The basic air defence unit is typically a battery with 2 to 12 guns or missile launchers and fire control elements. These batteries, particularly with guns, usually deploy in a small area, although batteries may be split; this is usual for some missile systems. SHORAD missile batteries often deploy across an area with individual launchers several kilometres apart. When MANPADS is operated by specialists, batteries may have several dozen teams deploying separately in small sections; self-propelled air defence guns may deploy in pairs.

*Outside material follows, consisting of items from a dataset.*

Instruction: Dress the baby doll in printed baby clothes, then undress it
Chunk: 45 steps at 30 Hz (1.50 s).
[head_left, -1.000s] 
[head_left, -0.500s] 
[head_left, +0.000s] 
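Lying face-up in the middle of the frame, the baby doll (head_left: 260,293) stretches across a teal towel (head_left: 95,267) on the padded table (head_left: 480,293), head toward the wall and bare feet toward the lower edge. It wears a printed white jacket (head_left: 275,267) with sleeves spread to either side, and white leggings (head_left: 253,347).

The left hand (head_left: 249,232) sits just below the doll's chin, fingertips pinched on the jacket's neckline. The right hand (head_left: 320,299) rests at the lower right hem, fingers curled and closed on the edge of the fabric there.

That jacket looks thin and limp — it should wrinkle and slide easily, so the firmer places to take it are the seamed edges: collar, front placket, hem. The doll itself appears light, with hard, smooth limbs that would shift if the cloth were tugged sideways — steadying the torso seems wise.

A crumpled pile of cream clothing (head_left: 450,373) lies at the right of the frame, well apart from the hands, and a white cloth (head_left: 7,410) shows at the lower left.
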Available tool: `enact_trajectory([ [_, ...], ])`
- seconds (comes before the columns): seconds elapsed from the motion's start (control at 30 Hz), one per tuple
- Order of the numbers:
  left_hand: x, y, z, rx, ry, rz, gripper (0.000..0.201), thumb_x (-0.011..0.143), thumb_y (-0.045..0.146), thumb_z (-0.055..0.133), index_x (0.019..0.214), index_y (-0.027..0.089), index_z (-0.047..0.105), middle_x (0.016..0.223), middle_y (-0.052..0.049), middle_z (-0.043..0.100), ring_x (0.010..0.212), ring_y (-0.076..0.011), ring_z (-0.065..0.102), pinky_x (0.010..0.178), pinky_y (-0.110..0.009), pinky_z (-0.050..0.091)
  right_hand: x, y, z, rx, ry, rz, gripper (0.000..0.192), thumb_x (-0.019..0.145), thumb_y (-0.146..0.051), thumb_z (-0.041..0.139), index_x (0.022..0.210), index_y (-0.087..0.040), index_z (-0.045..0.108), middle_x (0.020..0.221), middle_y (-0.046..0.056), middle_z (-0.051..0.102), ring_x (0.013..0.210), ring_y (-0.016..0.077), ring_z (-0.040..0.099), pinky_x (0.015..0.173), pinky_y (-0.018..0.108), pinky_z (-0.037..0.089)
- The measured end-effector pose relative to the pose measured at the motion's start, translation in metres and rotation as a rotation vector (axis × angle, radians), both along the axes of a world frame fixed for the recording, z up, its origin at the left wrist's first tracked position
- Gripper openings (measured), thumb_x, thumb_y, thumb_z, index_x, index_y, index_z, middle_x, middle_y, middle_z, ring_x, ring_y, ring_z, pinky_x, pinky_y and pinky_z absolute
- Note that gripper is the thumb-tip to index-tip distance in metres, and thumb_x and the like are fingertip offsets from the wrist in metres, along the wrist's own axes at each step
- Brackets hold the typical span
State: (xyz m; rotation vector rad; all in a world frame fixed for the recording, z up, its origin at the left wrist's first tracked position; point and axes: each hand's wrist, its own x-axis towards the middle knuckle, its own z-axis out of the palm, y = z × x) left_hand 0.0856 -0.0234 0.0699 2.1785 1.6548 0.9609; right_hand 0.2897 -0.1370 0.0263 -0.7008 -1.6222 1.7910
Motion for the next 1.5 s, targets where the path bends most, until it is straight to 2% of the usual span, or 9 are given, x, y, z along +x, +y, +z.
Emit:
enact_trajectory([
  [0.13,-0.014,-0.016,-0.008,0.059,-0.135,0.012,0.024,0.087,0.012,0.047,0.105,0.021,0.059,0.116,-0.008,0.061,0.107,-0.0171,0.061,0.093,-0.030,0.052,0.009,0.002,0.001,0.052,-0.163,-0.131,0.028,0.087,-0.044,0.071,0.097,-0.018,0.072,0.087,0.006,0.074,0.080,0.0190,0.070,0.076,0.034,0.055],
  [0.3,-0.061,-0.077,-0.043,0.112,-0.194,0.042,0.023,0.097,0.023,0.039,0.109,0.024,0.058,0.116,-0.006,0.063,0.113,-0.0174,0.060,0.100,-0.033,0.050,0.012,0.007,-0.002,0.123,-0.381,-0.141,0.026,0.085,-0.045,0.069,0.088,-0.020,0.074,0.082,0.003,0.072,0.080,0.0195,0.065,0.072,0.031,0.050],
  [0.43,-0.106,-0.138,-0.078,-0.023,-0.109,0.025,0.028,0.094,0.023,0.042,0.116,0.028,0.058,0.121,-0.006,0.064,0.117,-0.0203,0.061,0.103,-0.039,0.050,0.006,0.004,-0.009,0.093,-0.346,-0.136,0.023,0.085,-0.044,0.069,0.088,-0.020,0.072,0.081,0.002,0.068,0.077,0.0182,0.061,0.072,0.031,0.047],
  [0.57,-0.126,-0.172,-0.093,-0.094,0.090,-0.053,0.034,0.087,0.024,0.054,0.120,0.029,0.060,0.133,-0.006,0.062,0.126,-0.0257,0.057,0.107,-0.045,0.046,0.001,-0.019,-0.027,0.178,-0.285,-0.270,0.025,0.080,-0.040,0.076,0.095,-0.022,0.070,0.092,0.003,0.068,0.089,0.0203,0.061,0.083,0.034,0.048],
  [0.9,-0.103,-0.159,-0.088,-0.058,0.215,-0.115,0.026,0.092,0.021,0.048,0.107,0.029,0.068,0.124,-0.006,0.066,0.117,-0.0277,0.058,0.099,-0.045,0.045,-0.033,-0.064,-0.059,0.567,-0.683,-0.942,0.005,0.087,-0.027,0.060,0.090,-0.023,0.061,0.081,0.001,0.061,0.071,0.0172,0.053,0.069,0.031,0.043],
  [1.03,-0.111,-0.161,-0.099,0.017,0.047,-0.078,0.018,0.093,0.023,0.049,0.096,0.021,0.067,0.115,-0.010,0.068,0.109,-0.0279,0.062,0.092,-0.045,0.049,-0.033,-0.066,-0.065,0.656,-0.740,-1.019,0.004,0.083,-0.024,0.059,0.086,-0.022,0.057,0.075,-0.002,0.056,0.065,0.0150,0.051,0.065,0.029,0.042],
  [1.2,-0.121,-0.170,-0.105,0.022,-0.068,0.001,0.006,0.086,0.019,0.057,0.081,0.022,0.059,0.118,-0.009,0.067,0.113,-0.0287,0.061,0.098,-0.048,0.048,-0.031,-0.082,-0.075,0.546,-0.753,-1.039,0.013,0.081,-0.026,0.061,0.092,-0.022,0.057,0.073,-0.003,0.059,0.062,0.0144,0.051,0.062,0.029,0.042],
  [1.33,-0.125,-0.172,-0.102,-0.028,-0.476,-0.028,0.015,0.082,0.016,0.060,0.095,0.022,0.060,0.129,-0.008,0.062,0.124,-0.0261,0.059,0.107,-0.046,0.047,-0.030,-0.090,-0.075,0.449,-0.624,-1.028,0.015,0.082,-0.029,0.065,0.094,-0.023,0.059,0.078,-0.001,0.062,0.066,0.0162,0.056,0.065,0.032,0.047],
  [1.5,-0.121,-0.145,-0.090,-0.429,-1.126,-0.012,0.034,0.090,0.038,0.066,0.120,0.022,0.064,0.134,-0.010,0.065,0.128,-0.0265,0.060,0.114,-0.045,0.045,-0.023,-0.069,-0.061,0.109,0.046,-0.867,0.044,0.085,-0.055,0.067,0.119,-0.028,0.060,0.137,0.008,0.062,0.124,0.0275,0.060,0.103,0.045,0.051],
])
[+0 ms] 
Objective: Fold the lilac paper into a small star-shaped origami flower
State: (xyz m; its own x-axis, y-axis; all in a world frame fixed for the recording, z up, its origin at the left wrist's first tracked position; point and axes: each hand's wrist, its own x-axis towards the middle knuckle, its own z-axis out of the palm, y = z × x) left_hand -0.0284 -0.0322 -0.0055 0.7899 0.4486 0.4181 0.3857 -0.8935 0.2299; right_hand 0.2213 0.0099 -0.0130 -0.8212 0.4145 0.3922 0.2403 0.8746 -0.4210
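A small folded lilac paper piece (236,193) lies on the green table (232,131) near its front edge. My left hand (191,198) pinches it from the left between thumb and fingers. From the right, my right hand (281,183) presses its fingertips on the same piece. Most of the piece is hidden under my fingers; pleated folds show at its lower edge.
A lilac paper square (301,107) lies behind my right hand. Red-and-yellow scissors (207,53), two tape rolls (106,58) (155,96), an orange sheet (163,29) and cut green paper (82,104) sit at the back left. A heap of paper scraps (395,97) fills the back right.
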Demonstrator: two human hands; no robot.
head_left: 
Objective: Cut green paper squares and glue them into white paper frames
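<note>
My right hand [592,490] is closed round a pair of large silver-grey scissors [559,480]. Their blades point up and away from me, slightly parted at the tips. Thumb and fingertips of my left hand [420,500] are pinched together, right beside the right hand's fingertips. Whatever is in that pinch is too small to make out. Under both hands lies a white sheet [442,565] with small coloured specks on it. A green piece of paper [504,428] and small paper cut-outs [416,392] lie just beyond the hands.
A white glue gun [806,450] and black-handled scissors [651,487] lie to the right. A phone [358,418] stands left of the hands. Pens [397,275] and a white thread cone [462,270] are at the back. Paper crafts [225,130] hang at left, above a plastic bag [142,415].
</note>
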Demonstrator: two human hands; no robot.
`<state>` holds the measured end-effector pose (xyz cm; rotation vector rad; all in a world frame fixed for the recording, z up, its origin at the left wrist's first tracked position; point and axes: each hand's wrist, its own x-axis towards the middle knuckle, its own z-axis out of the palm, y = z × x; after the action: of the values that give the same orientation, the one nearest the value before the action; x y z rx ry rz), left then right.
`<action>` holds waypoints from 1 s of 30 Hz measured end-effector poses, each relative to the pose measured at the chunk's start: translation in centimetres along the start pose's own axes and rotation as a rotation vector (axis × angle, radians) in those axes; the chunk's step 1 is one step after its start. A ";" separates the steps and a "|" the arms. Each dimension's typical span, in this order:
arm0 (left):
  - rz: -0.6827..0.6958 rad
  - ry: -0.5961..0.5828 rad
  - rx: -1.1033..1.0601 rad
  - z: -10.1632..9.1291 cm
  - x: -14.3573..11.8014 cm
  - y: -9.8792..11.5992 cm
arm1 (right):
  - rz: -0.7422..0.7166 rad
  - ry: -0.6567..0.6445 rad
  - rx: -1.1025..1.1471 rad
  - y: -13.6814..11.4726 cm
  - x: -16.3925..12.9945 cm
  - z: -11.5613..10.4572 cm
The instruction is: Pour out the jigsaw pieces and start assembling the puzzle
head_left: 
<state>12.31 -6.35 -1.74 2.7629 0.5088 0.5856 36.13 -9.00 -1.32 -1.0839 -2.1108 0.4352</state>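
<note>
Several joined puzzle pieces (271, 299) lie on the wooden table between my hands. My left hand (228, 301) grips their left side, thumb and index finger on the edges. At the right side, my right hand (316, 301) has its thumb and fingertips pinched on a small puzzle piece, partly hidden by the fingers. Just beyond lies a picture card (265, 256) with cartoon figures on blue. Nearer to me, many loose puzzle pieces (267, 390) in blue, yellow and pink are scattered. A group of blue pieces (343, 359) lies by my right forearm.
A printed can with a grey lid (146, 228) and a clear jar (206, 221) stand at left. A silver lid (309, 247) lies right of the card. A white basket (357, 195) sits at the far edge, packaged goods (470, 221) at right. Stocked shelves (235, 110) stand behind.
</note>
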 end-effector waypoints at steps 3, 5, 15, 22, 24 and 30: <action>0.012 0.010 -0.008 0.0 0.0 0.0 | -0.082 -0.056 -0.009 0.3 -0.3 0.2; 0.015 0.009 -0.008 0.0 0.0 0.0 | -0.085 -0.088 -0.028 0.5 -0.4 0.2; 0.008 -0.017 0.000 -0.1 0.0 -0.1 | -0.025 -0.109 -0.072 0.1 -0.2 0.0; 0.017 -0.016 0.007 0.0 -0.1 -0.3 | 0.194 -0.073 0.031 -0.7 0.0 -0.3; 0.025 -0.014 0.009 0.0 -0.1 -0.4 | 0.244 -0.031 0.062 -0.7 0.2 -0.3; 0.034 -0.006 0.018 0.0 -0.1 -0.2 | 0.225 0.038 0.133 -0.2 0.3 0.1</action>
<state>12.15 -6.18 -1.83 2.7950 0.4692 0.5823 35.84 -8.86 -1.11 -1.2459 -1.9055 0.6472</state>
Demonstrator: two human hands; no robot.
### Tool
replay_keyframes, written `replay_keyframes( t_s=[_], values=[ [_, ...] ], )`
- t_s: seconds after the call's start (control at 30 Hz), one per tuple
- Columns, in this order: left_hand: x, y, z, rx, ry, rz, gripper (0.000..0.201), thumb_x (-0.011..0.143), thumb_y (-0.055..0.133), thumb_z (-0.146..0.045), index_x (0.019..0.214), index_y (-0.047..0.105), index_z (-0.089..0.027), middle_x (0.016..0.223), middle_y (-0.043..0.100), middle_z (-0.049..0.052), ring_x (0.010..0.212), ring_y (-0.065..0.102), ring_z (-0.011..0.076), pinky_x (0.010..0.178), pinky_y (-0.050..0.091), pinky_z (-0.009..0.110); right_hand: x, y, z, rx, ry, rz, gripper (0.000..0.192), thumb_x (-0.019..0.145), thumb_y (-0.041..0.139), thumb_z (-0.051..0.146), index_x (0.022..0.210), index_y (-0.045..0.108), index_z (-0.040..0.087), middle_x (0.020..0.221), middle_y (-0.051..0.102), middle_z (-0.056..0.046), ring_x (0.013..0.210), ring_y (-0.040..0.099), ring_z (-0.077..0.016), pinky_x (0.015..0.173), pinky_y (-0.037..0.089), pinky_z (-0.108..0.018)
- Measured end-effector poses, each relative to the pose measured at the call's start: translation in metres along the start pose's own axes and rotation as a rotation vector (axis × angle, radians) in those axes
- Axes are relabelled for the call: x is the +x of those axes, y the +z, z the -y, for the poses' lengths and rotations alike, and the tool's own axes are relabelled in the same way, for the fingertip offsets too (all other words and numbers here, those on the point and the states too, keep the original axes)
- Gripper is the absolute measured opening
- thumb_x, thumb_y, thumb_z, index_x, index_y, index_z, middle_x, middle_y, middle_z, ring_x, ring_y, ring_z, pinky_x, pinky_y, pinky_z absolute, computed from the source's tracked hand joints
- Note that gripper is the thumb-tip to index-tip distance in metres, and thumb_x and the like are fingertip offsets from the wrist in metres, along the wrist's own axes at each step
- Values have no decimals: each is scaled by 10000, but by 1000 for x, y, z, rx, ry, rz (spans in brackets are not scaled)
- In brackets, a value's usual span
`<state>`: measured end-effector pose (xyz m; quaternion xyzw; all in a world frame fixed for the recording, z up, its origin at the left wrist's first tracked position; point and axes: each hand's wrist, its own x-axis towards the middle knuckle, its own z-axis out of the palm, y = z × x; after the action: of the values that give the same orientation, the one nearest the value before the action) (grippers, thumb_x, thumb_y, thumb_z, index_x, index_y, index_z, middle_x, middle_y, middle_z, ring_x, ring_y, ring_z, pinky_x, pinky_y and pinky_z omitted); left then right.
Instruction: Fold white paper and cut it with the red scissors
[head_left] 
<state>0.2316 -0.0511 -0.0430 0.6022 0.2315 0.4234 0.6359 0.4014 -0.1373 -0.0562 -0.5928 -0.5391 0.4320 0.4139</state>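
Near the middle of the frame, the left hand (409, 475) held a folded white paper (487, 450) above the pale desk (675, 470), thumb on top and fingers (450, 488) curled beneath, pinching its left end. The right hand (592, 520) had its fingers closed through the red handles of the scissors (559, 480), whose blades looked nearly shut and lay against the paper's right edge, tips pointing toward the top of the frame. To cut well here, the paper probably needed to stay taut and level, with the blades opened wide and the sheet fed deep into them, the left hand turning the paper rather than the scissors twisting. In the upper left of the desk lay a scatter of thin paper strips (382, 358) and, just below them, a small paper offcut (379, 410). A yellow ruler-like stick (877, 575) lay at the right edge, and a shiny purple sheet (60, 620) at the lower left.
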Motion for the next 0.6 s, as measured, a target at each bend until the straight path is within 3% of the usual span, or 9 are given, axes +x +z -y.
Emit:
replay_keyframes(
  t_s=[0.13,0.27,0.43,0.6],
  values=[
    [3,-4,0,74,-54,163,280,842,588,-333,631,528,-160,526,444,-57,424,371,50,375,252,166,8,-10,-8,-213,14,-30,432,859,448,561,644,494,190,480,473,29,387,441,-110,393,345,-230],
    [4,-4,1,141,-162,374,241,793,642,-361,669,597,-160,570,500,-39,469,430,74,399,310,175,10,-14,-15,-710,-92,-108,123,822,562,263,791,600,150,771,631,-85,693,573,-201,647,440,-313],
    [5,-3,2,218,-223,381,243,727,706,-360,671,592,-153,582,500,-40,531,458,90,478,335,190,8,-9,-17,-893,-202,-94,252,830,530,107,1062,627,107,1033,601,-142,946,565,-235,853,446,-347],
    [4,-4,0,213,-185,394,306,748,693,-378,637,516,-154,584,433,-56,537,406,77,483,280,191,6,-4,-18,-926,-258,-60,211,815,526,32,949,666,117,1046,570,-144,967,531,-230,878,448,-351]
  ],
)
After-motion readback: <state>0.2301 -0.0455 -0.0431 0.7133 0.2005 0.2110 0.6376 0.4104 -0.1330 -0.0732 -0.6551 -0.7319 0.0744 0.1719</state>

Batteries are usually grouped into battalions or equivalent. In the field army, a light gun or SHORAD battalion is often assigned to a manoeuvre division. Heavier guns and long-range missiles may be in air-defence brigades and come under corps or higher command. Homeland air defence may have a full military structure. For example, the UK's Anti-Aircraft Command, commanded by a full British Army general was part of ADGB. At its peak in 1941–42 it comprised three AA corps with 12 AA divisions between them.